Antes de negociar necesitas una cifra que no salga de tu instinto. Compara estudios salariales de tu sector, ofertas de empleo con salario indicado (obligatorio en Austria y cada vez más habitual en Alemania) y el atlas salarial de la agencia federal de empleo. Ten en cuenta la región, el tamaño de la empresa, la responsabilidad y la experiencia. El resultado es una horquilla, por ejemplo de 58.000 a 66.000 €. Tu petición va en el tercio superior.

El momento adecuado

Casi todas las empresas planifican los sueldos en otoño para el año siguiente. Quien lo pida en octubre tiene mejores cartas que en febrero, cuando el presupuesto ya está gastado. Mejor todavía es tener un motivo: un proyecto terminado, una responsabilidad nueva o un cliente ganado. Pide una reunión específica y di el tema para que quien tienes enfrente venga preparado. Una conversación de sueldo en el pasillo siempre pierde.

Argumentos que cuentan

Que el casero suba el alquiler, que el hijo empiece la guardería o que el coche esté roto son razones para ti y no para el empleador. Lo que cuenta es lo que aportas a la empresa: facturación, costes, clientes, proyectos y tareas que asumiste y que antes hacían dos personas. Anota de tres a cinco puntos con números. Quien haya acelerado un proceso dice las horas ahorradas. Quien lleve clientes dice la retención.

Decir la cifra

Di una cifra concreta y no una horquilla. Quien dice «entre 60.000 y 65.000» se lleva 60.000. Di 66.000 y justifícalo con el valor de mercado. Los números que no son redondos suenan a que están investigados. Y después: silencio. La pausa tras la cifra es el momento en que trabaja la otra parte. Quien la rellena negocia contra sí mismo.

Si la respuesta es no

Pregunta por el camino: qué tiene que pasar para que sea un sí dentro de seis meses. Pídelo por escrito y fija ya la fecha de seguimiento. Mira alternativas que cuestan menos y a menudo valen más: días extra de vacaciones, presupuesto de formación, días de teletrabajo, abono de transporte, bicicleta de empresa, un plan de pensiones con más aportación de la empresa o un coche. Un pago único es mejor que nada y peor que un sueldo base más alto, que compensa cada año.

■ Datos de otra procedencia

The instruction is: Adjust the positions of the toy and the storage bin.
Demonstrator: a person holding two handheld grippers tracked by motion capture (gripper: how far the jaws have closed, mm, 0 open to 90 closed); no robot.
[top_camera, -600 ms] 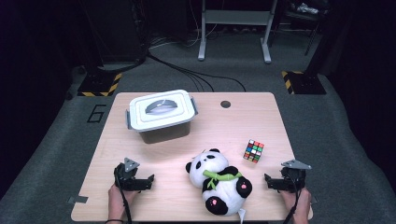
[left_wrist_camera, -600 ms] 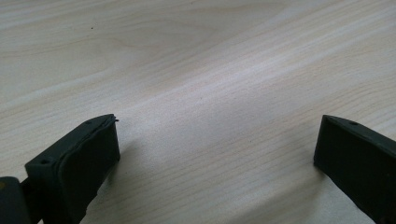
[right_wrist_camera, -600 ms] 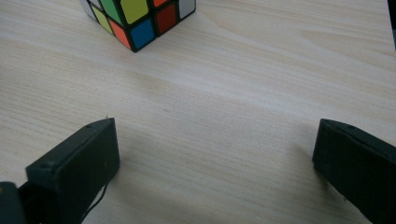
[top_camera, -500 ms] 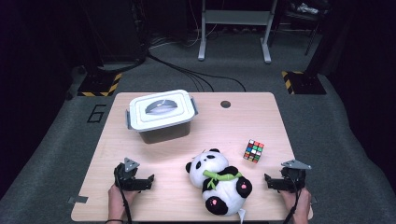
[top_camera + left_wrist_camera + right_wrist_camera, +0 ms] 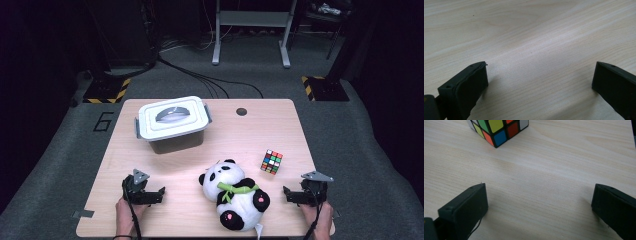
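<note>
Beside the fluffy black-and-white plush panda (image 5: 235, 196), both black two-jaw grippers, left gripper (image 5: 150, 195) and right gripper (image 5: 295, 195), rest spread empty on pale wood-grain table (image 5: 210, 155); glossy multicoloured puzzle cube (image 5: 496, 130), beyond panda, is cropped

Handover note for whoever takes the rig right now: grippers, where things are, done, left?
Left gripper: open, empty, low over bare wood at the near left of the light wooden table.
Right gripper: open, empty, near right edge; the multicoloured puzzle cube sits just ahead of it.
Black-and-white plush panda with green scarf: lying on the table between the grippers.
Grey plastic box with white clip-on lid: far left, lid on.
Done: nothing visibly handled.
Left: likely everything; first the cube or panda.
</note>
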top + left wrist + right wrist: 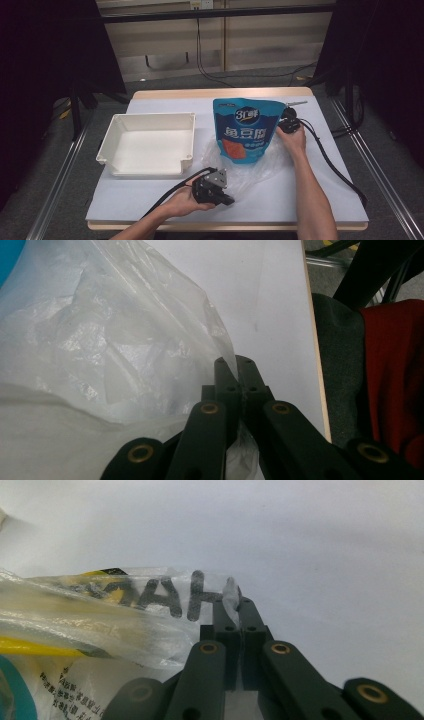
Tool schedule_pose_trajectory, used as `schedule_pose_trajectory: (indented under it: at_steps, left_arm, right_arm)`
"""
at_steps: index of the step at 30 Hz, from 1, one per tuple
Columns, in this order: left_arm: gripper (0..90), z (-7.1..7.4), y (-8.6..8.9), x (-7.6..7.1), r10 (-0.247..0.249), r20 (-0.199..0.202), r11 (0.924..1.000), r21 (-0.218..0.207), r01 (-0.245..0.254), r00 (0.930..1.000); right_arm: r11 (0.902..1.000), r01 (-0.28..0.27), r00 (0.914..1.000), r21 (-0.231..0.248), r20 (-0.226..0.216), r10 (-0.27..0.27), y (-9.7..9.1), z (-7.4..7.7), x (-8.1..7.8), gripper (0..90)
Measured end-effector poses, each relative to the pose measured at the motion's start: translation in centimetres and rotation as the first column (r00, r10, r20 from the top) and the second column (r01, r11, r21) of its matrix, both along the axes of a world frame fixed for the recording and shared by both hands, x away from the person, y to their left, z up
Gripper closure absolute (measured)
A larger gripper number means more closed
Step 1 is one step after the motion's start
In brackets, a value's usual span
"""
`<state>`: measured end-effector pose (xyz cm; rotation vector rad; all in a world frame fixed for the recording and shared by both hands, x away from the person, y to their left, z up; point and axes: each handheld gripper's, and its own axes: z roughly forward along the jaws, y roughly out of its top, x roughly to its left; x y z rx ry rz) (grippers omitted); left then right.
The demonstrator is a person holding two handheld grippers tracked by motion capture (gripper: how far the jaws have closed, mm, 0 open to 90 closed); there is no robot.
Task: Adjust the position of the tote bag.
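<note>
Both grippers pinch the clear plastic bag [252, 167] lying on the table [150, 200]: the left gripper [226, 199] at its near edge, the right gripper [286, 125] beside the blue pouch [245, 127] inside. I think they should pull the mouth apart gently, evenly, avoiding tearing.

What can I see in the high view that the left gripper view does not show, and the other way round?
High view alone: the white square plastic tray, the blue printed snack pouch and the right gripper at the bag's far edge. Left gripper view alone: a close look at the left gripper, its jaws shut on the clear film, and a red cloth beyond the table edge. Both share the crumpled clear plastic bag and the pale grey table top.
</note>
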<state>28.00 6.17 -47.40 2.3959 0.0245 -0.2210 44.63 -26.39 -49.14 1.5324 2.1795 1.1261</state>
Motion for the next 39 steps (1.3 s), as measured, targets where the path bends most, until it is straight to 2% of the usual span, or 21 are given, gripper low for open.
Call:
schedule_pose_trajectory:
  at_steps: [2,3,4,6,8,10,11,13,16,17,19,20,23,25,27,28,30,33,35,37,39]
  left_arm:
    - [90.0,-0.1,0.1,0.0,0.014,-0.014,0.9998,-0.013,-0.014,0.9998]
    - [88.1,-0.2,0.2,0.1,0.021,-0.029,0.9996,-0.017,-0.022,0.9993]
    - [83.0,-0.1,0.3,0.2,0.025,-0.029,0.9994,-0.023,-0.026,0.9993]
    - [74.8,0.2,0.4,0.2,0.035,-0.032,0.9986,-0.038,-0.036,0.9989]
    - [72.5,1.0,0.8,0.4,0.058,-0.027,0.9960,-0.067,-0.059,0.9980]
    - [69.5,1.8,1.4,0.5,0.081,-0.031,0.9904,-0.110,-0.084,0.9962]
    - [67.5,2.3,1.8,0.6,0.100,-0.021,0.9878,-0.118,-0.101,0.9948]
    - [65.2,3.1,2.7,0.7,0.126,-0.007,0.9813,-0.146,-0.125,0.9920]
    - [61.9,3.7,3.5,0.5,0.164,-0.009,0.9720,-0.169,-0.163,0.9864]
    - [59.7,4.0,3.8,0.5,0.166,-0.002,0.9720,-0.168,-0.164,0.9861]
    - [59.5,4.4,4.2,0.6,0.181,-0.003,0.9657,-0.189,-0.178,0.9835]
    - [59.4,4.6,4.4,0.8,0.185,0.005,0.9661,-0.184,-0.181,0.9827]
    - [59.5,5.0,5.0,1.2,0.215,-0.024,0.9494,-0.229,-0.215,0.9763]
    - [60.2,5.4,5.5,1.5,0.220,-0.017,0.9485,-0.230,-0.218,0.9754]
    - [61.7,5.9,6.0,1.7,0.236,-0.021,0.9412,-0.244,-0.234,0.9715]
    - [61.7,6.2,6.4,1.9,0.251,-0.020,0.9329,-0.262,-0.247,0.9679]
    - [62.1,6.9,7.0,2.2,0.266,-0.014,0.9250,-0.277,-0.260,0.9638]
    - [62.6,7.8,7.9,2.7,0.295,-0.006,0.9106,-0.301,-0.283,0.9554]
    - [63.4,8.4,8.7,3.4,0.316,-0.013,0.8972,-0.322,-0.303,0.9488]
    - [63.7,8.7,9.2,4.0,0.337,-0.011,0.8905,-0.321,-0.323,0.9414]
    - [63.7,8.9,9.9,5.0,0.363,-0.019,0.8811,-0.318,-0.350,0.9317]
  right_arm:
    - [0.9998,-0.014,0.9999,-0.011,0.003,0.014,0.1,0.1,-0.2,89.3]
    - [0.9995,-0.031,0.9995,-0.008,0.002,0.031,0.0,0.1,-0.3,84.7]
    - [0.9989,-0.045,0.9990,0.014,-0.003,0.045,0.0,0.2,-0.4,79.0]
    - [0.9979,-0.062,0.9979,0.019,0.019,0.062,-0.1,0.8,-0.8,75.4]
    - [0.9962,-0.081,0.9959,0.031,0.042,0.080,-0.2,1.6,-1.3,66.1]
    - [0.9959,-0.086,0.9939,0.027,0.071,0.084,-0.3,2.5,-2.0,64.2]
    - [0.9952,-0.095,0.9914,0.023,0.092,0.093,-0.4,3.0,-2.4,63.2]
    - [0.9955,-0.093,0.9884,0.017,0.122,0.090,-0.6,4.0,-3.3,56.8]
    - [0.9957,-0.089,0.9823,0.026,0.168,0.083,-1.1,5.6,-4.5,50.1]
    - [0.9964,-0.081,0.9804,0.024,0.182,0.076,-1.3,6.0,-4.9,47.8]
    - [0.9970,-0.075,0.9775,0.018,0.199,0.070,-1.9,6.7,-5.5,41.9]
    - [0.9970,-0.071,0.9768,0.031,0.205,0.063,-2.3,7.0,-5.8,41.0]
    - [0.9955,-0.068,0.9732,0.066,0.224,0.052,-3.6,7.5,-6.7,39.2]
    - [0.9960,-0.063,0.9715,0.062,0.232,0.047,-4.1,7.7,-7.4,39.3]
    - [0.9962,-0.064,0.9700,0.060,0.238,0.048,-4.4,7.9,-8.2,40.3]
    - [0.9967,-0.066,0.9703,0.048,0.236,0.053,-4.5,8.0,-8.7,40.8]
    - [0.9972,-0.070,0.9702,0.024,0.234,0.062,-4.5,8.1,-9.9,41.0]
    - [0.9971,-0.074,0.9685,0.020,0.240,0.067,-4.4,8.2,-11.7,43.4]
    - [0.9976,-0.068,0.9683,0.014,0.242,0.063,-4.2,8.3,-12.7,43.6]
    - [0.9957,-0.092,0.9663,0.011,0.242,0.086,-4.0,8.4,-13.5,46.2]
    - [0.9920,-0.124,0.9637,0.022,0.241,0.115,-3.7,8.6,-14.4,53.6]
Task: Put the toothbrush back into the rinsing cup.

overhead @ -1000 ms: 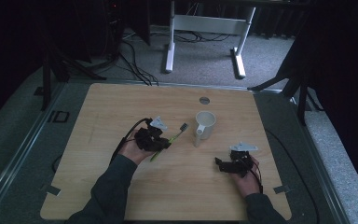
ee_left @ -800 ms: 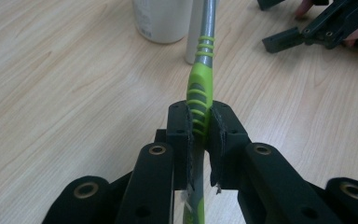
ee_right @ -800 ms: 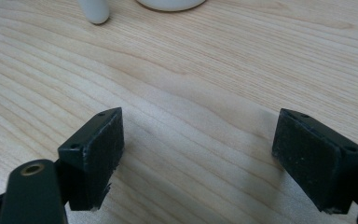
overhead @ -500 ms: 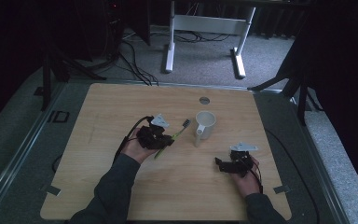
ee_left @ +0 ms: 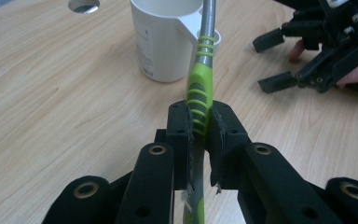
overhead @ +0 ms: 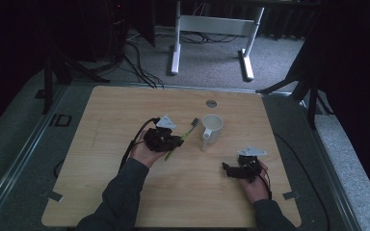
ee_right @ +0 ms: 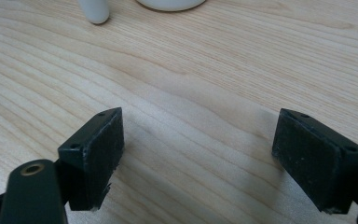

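Clamping a green toothbrush (ee_left: 200, 91) by its handle, the left gripper (ee_left: 199, 127) holds it just beside the white mug (overhead: 213, 128), bristle end (overhead: 195, 122) toward the mug's left side. Whether the mug holds anything, I cannot tell. Right gripper (ee_right: 200, 154), near the mug's handle (overhead: 204, 140), stands released over bare table (overhead: 125, 106).

Matt wood table (overhead: 125, 192), glossy white mug (ee_left: 161, 42).
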A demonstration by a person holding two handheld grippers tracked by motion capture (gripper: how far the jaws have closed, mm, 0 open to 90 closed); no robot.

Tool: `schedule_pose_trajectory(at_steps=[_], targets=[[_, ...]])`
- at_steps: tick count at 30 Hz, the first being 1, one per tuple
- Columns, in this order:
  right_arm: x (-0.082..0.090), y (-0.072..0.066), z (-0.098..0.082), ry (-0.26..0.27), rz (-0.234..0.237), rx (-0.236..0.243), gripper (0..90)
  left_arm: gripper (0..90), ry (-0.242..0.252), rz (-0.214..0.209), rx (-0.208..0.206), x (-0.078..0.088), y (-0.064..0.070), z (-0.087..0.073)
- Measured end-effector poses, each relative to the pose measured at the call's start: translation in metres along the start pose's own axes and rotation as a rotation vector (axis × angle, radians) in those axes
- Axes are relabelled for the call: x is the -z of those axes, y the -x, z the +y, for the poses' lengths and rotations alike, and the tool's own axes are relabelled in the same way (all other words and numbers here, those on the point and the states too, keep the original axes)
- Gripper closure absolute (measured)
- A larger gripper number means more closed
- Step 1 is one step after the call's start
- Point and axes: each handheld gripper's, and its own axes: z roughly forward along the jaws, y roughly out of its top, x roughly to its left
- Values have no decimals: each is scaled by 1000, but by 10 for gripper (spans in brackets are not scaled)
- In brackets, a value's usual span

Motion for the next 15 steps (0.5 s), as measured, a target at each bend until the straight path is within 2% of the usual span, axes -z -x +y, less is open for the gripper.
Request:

El cambio de empresa como palanca

Los saltos más grandes ocurren al cambiar de empresa: entre un diez y un veinte por ciento es lo habitual, mientras que dentro de la casa suele ser de un tres a un cinco. Quien tenga una oferta concreta puede mencionarla, pero debe estar dispuesto a aceptarla. Los faroles se descubren.

Preguntas frecuentes

¿Cuánto más es realista?

Dentro de la casa, de un tres a un ocho por ciento por buen desempeño y hasta un 15 con responsabilidad nueva. Al cambiar de empresa, de un diez a un veinte por ciento.

¿Puedo hablar de sueldo con mis compañeros?

Sí. Las cláusulas de confidencialidad sobre el sueldo en los contratos alemanes son nulas, y la ley de transparencia salarial da derecho a información en empresas de más de 200 personas.

¿Y si cobro por debajo del convenio?

Entonces la tabla salarial es tu argumento más fuerte. Plantéalo abiertamente; muchos empleadores completan antes de que lo haga el sindicato.